▶ **Provided material**:
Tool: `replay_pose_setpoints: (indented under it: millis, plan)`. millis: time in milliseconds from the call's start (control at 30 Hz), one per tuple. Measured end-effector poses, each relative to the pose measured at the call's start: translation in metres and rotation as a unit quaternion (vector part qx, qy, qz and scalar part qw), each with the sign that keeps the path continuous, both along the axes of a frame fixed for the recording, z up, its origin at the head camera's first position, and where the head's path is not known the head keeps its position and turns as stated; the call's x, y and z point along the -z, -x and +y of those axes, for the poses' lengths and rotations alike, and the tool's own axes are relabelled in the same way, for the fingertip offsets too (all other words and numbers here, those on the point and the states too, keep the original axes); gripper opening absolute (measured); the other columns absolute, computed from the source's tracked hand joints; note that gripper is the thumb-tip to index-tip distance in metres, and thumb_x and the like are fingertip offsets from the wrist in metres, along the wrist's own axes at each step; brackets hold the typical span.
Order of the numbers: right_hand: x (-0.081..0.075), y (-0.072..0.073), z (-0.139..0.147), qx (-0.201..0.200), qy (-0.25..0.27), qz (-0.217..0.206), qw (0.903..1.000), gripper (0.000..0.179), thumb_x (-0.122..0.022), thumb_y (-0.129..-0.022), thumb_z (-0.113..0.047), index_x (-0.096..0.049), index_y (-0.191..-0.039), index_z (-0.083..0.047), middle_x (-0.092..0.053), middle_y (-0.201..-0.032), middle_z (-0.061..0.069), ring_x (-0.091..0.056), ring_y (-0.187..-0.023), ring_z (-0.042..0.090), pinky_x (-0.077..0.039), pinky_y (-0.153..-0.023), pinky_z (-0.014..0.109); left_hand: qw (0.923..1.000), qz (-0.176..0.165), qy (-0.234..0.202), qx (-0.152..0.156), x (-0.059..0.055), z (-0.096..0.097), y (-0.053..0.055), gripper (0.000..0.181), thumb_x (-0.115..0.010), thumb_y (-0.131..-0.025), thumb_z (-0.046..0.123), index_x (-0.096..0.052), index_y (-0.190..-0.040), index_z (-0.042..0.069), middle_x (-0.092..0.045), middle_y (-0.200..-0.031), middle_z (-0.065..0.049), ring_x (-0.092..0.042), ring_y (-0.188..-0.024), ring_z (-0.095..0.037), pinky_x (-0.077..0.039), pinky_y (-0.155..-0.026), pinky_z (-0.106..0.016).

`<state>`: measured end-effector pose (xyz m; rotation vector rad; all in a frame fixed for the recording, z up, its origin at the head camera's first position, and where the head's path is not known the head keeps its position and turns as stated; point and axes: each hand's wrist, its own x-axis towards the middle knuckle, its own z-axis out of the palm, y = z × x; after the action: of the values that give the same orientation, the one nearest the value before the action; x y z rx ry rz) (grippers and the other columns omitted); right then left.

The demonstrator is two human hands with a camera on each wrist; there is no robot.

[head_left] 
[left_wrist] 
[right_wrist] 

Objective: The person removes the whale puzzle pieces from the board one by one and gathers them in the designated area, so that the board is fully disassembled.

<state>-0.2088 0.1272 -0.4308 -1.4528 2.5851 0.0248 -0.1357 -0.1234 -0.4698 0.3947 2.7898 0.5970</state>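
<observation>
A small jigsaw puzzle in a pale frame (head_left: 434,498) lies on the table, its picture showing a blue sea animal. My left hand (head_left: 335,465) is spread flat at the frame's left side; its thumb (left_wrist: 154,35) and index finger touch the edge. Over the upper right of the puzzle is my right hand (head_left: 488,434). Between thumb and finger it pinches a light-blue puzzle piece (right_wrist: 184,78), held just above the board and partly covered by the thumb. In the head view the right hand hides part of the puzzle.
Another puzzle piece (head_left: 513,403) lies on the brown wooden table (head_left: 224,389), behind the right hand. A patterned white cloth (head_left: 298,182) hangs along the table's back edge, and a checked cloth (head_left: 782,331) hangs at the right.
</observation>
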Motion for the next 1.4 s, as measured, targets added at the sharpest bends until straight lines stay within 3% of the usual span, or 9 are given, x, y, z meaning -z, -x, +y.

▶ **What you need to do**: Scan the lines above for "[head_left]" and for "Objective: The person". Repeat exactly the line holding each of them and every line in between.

▶ **Output of the task**:
[head_left] 
[left_wrist] 
[right_wrist] 

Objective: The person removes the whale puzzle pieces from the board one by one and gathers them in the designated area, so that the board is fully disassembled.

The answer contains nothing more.